Kathryn Mann is a mathematician who has won the Rudin Award, Birman Prize, Duszenko Award, and Sloan Fellowship for her research in geometric topology and geometric group theory. She is a director of research for the CNRS at the [[
Institut de mathématiques de Jussieu – Paris Rive Gauche|IMJ-PRG]] in Paris.

==Education and career==
Mann graduated from the University of Toronto in 2008, with a bachelor's degree in mathematics and philosophy.
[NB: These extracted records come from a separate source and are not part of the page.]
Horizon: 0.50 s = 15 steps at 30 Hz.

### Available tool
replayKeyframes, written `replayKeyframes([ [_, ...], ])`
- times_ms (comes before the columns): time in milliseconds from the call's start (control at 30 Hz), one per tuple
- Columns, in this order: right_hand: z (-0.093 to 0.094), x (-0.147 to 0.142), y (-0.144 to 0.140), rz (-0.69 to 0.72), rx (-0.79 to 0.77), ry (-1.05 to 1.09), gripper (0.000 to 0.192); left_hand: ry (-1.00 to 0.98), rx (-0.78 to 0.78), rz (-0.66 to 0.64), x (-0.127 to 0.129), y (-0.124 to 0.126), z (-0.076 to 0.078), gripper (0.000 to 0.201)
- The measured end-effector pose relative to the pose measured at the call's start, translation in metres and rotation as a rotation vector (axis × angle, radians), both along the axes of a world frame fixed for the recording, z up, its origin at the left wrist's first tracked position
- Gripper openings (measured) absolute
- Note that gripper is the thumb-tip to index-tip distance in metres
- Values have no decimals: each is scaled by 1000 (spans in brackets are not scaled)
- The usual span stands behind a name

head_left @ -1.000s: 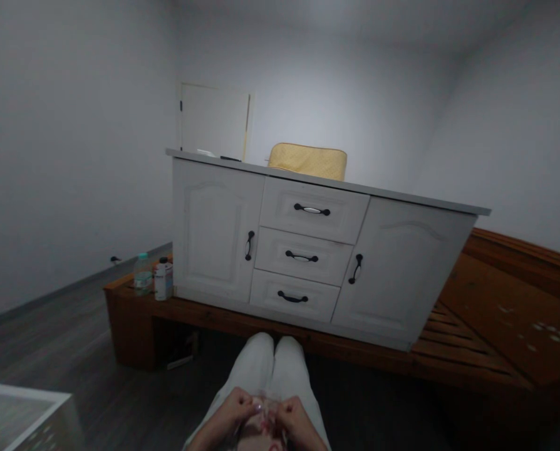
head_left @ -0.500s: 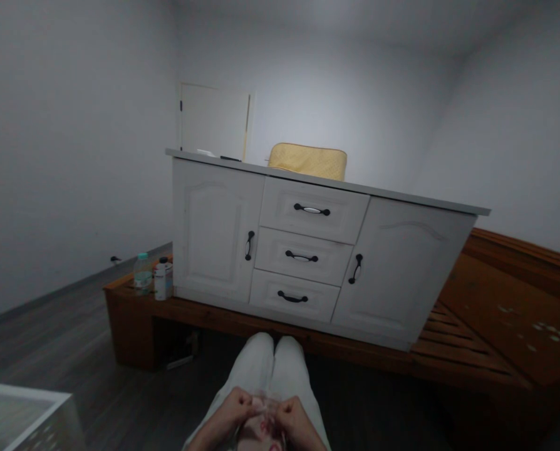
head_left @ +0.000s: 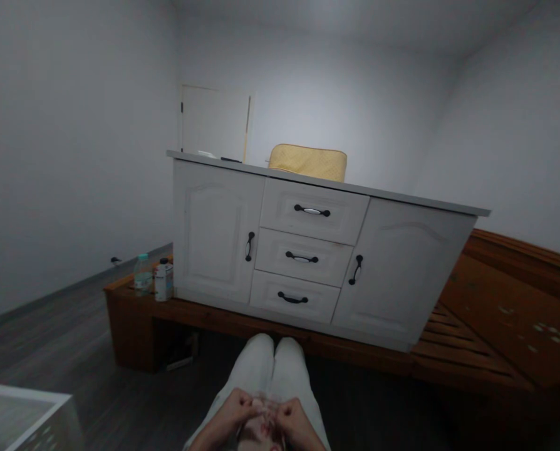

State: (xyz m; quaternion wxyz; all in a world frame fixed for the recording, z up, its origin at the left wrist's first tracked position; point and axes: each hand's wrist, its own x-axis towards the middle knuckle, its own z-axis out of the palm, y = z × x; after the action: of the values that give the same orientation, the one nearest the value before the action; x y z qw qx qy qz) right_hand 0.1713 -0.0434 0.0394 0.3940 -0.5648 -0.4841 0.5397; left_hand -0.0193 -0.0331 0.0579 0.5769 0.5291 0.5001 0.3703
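Low in the head view, my left hand and my right hand are close together above my lap. Both are closed, with thumbs and fingers pinching the top edge of a thin, partly see-through plastic bag with pink and red marks. It hangs between the hands and runs out of the bottom of the view. What is inside it is too blurred to make out. My legs in pale trousers lie beneath.
A white cabinet stands on a brown wooden bench before my knees. A clear bottle and a white bottle are at its left. On top sits a yellow case. A white-framed box is at lower left.
Very little differs: both hands stay pinched on the plastic bag, which has shifted slightly between them. The view has moved by a few pixels.
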Motion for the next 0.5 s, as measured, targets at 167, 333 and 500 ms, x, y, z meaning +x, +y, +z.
replayKeyframes([
  [167,-4,-2,1,48,-39,0,65,-3,25,9,-3,2,-10,68],
  [333,-4,-2,4,111,-77,-18,69,-72,13,-28,-5,9,-27,69],
  [500,-4,0,5,133,-44,-18,57,-62,22,-15,-4,6,-18,69],
])
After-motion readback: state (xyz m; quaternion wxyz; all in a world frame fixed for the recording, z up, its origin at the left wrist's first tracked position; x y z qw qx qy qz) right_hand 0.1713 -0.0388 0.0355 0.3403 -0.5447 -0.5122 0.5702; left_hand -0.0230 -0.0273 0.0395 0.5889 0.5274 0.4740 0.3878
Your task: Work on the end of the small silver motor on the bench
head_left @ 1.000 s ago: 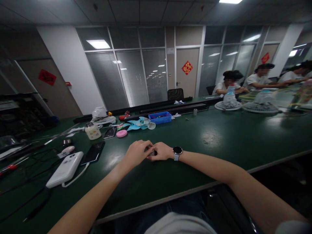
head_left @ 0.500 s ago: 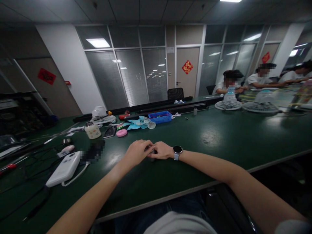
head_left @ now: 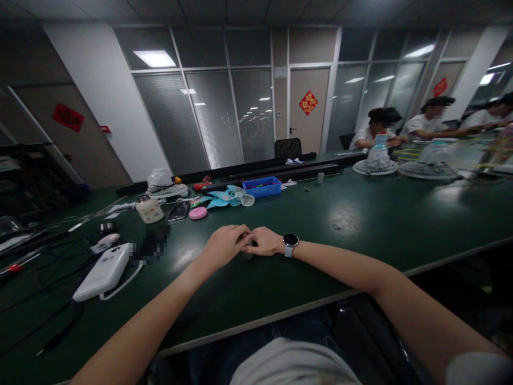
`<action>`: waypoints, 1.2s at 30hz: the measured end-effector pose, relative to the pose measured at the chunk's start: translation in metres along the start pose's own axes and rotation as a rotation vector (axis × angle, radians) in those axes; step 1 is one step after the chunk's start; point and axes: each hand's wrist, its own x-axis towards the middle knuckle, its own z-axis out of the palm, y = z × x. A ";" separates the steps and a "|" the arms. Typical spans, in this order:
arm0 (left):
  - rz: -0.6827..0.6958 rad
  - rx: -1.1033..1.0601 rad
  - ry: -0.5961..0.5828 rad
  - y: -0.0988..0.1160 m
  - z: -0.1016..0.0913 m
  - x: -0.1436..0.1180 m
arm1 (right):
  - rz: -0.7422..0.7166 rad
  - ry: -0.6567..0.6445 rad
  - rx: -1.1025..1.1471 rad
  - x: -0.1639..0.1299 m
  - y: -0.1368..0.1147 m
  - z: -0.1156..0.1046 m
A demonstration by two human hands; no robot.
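My left hand (head_left: 226, 243) and my right hand (head_left: 265, 241) meet at the middle of the green table (head_left: 304, 267). Between their fingertips is a small grey object (head_left: 249, 256), mostly covered, so its kind does not show. The left fingers curl over it from the left and above. From the right, the fingers of my watch-wearing hand close around it. It appears to stand on or just above the tabletop.
Beyond my hands lie light blue fan blades (head_left: 224, 197), a pink round lid (head_left: 197, 213) and a blue bin (head_left: 262, 186). At left are a cream bottle (head_left: 149, 209), a white power bank (head_left: 103, 271) and cables. Fan guards (head_left: 375, 167) and several people are at right.
The whole view has tilted slightly downward. Both hands stay together around the small grey object, with only a slight shift of the fingers.
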 end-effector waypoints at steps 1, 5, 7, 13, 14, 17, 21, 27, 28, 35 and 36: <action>-0.001 0.000 -0.001 0.000 0.000 0.000 | 0.004 -0.002 0.000 0.000 0.000 0.000; -0.003 -0.003 -0.005 0.001 0.004 -0.001 | 0.021 -0.009 0.003 0.000 0.000 -0.001; -0.001 -0.002 -0.006 0.000 0.005 -0.001 | 0.022 -0.010 0.006 0.000 0.001 0.000; 0.006 0.020 -0.007 0.000 0.006 -0.002 | -0.004 -0.009 0.024 0.000 0.003 0.002; 0.003 0.027 -0.005 0.001 0.006 -0.002 | -0.008 -0.009 0.026 0.000 0.003 0.002; -0.019 0.059 0.015 0.001 0.005 -0.002 | -0.019 -0.008 0.031 -0.001 0.003 0.002; -0.063 0.098 0.070 0.003 0.003 -0.002 | -0.033 -0.008 0.040 -0.001 0.002 0.000; -0.113 0.138 0.111 0.004 -0.001 -0.003 | -0.021 0.006 0.039 -0.001 0.000 -0.001; -0.115 0.142 0.110 0.004 -0.001 -0.004 | -0.019 0.007 0.038 -0.001 0.000 -0.002; -0.072 0.131 0.057 0.002 0.001 -0.003 | -0.018 0.003 0.047 -0.001 -0.002 -0.004; -0.064 0.130 0.051 0.001 0.001 -0.003 | -0.019 0.003 0.048 -0.001 -0.002 -0.003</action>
She completed her Ph.D. in mathematics at the University of Chicago in 2014. Her dissertation, Components of Representation Spaces, was supervised by Benson Farb.

Mann was a Morrey Visiting Assistant Professor and National Science Foundation funded postdoctoral researcher at the University of California, Berkeley from 2014 to 2016, postdoctoral researcher at the Mathematical Sciences Research Institute in 2015, and a visiting professor at Pierre and Marie Curie University in 2016. She was a tenure-track assistant professor at Brown University from 2017 to 2019, then moved to Cornell University in 2019, where she received tenure in 2022. She assumed her current position as a director of research for CNRS in 2026.

==Research==
Mann's research involves the symmetries of manifolds.

She has made significant progress on a problem posed by Étienne Ghys: when the symmetries of one manifold act nontrivially on a second manifold, must the first manifold have smaller or equal dimension to the second one?

She has also studied the rigidity of groups of symmetries of surfaces.

==Recognition==
In 2016, Mann won the Mary Ellen Rudin Award for "her deep and extensive work on homeomorphism groups of manifolds". The Association for Women in Mathematics gave Mann their 2019 Joan & Joseph Birman Research Prize in Topology and Geometry, for "major breakthroughs in the theory of dynamics of group actions on manifolds". Also in 2019, the Wrocław Mathematicians Foundation gave Mann the Kamil Duszenko Award.

In 2019, Mann was awarded a National Science Foundation CAREER Award. Also in 2019, she was awarded a Sloan Research Fellowship. In 2022, Cornell named her the Joyce Yelencsics & Frederick Rosevear Faculty Leadership Fellow.